The Mediterranean Diet – Still #1
It seems like there’s a new diet trending every single day. (And the list amps up with the start of every new year.) But one continuously reigns supreme: the Mediterranean diet. Out of 41 of the most popular diets out there, U.S. News & World Report identified the Mediterranean diet as the best overall diet for 2019. (The DASH and Flexitarian diets ranked second and third, respectively.)
Not only did this diet rank best overall, it took gold in other subcategories: best diet for diabetes, healthy eating, heart healthy and plant based.
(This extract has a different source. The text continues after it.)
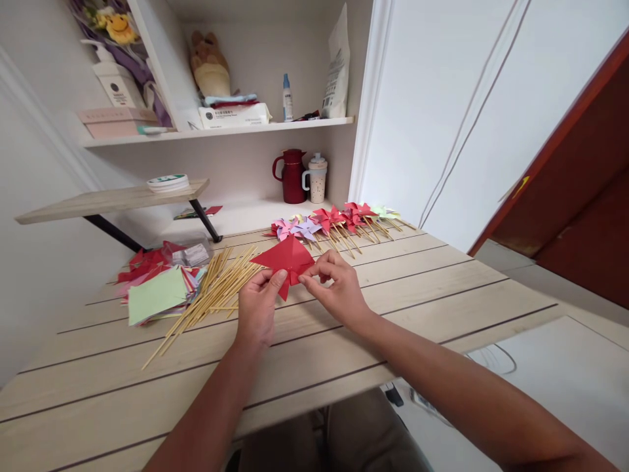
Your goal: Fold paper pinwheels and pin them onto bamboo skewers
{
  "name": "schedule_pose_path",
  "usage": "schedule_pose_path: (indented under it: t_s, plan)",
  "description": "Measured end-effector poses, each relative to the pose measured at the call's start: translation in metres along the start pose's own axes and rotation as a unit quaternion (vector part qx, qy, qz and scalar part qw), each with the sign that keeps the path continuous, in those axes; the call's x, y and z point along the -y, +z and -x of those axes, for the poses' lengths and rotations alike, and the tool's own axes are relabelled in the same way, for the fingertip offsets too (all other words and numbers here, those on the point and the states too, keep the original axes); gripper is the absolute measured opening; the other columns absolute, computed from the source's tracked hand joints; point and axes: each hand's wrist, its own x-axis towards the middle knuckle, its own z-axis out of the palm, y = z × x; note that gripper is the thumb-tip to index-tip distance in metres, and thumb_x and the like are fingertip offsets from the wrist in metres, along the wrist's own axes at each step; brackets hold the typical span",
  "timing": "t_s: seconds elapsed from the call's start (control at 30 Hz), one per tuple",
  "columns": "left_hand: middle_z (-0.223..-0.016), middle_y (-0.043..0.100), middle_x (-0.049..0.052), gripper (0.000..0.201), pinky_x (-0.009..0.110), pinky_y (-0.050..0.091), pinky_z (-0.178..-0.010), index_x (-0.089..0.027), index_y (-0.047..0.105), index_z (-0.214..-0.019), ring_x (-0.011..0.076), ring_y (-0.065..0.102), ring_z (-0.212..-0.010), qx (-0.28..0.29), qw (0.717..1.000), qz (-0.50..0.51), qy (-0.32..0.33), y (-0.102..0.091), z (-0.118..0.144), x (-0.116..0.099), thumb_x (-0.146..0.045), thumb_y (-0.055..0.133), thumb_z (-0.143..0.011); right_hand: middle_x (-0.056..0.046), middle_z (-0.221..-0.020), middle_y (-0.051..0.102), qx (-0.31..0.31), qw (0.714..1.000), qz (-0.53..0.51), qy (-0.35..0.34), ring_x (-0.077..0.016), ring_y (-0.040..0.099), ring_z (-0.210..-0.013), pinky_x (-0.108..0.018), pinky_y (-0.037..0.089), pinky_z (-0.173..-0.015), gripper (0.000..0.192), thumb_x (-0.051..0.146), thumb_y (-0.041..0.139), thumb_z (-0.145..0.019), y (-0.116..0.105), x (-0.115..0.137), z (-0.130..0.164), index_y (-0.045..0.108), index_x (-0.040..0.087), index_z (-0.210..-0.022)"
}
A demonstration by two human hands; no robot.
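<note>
A red paper sheet (286,254), partly folded with pointed corners sticking out, is held up above the table between both hands. My left hand (259,301) pinches its lower left part, thumb in front. At the lower right edge, my right hand (339,285) pinches a corner between thumb and forefinger. Bamboo sticks (211,298) lie in a loose pile just left of my left hand. Behind the red paper, finished paper pinwheels (331,219) on sticks lie in a row, in red, purple, pink and pale green.
Stacked coloured paper squares (158,296) lie left of the sticks, with a clear plastic box (194,251) behind. A small wooden riser (113,200) stands at the back left. A red jug (293,177) and a cup (318,178) stand under the shelf (221,130).
</note>
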Motion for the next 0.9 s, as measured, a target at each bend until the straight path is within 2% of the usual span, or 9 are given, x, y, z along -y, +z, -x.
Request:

And it’s pretty easy to see why. Research has long asserted the health benefits of the Mediterranean way of eating:
- preventing heart disease
- preventing stroke
- boosting longevity
- boosting bone health
- lessening chance of Alzheimer’s
- and more..
But what sparked our interest further—this diet rated number one for “easiest diet to follow.” Incorporate the Mediterranean diet into your, well, diet in a few simple steps. Easy-peasy.
Fish
- Eat: salmon, tuna (fresh or canned in water), sardines, mackerel, trout, mussels, clams, etc.
- How often: 2x weekly
- Benefits: omega-3 fatty acids aid in preventing heart disease and stroke, relieve rheumatoid arthritis symptoms, fight inflammation and autoimmune disease, among other advantages
“Healthy” Fats
- Eat: extra virgin olive oil; also, gain healthy oils from fatty fish, seeds and nuts (walnuts and almonds in particular), olives, avocados, avocado oil, sunflower oil, canola oil, etc.
- How often: daily
- Benefits: can help you live longer
Legumes
- Eat: cannellini beans, fava beans, lentils, chickpeas
- How often: weekly
- Benefits: can lower blood pressure and regulate blood sugar
Fruits & vegetables
- Eat: tomatoes, spinach, kale, cauliflower, artichokes, cucumbers, apples, bananas, grapes, etc.
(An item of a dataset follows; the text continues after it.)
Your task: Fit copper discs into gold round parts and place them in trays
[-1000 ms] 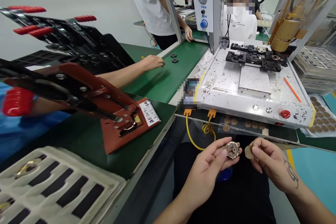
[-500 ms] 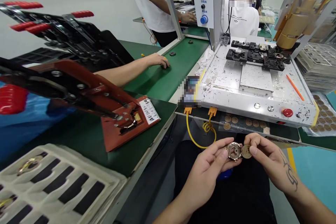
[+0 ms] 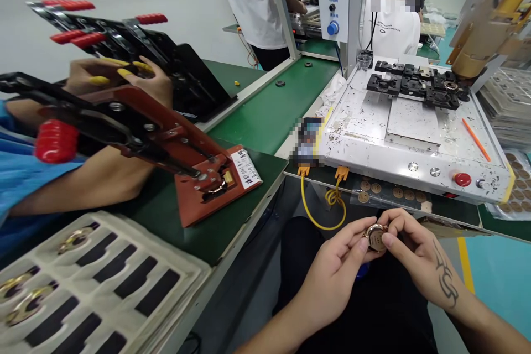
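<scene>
Above my lap, my left hand point(image 3: 336, 260) grips a gold-toned watch case point(image 3: 370, 230) between thumb and fingers. My right hand point(image 3: 412, 251) pinches a small round brown disc point(image 3: 376, 240) with faint marks on it. The disc lies over the opening of the case and covers most of its inside; whether it sits flat within the rim I cannot tell. Fingers of both hands nearly meet around the case and hide part of its edge.
A white press machine point(image 3: 373, 155) with black fixtures point(image 3: 415, 86) stands ahead. Brown discs on clear sheets point(image 3: 409, 194) lie below its front edge. To the left are a reddish-brown clamp press point(image 3: 194, 204), a tray point(image 3: 194, 268) with gold watch parts, and a co-worker's hands point(image 3: 149, 83).
The brown disc has moved left from beside the watch case onto its opening. My hands are closer together. The co-worker's arm has drawn back from the green surface to the left.
</scene>
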`<state>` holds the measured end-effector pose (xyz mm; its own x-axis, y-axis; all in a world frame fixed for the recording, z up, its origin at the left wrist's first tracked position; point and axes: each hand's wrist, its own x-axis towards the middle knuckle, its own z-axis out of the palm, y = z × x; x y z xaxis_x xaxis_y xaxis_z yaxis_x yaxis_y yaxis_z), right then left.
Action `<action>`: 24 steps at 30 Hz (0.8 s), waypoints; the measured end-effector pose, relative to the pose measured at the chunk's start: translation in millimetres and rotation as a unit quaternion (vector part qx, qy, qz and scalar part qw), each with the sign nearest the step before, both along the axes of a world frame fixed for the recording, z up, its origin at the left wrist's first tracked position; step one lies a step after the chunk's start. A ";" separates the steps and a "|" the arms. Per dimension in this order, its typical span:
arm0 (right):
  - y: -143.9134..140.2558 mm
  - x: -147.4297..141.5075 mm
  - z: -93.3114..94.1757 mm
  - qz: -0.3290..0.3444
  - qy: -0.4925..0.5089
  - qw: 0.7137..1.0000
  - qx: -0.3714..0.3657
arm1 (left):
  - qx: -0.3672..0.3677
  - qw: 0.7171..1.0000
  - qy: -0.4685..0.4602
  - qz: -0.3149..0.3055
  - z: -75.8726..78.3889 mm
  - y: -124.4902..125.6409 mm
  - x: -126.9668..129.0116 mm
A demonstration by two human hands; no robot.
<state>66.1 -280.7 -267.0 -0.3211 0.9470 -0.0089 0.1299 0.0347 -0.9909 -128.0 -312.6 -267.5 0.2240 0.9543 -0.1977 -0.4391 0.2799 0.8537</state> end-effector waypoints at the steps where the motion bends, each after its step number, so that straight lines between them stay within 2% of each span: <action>1: -0.3 -0.1 0.3 0.000 -0.003 1.000 -0.001 | 0.003 1.000 0.004 -0.001 0.3 -0.3 0.2; 8: -2.8 -2.5 0.5 -0.006 -0.027 0.999 0.017 | 0.028 0.999 0.034 -0.007 -0.3 -1.7 1.7; 11: -4.0 -4.0 -5.1 -0.012 -0.048 0.997 0.063 | 0.039 0.997 0.071 -0.006 -5.6 -2.8 2.9; 15: -2.0 -3.7 -13.5 -0.048 -0.118 0.981 0.143 | 0.071 0.983 0.167 0.016 -14.5 -3.4 2.5; 17: 1.4 -2.2 -14.5 -0.020 -0.147 0.975 0.166 | 0.106 0.971 0.214 0.003 -17.1 -1.9 0.3; 19: 5.4 -0.8 -12.9 0.037 -0.156 0.966 0.204 | 0.140 0.958 0.250 -0.020 -17.0 1.1 -3.3; 21: 9.0 -0.8 -10.1 0.059 -0.143 0.959 0.236 | 0.152 0.955 0.254 -0.018 -14.3 5.1 -7.7; 22: 10.5 -1.6 -8.9 0.046 -0.127 0.964 0.228 | 0.146 0.960 0.238 -0.004 -12.3 7.2 -9.8; 24: 12.5 -4.9 -8.0 0.004 -0.072 0.988 0.137 | 0.116 0.975 0.185 0.036 -8.1 10.6 -13.0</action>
<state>61.2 -268.2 -275.0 -0.3426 0.9176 0.2017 0.2676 0.3011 -0.9153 -141.1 -302.0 -275.6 0.1095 0.9936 -0.0289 -0.0999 0.0399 0.9942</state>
- How often: daily; the American Heart Association recommends a daily intake of 4-5 servings.
- Benefits: too numerous to count, but good for your waistline and heart, for starters
Whole grains
- Eat: whole-grain breads and pastas, cereal, farro, brown rice, barley, couscous
- How often: daily
- Benefits: reduces blood cholesterol levels, risk of certain chronic diseases and constipation
What should I limit?
Red meat should decorate your plate just once monthly. Other items to enjoy in moderation include dairy (yogurt, cheese), eggs, poultry and wine (particularly red). Reduce salt; rather, opt for spices and herbs.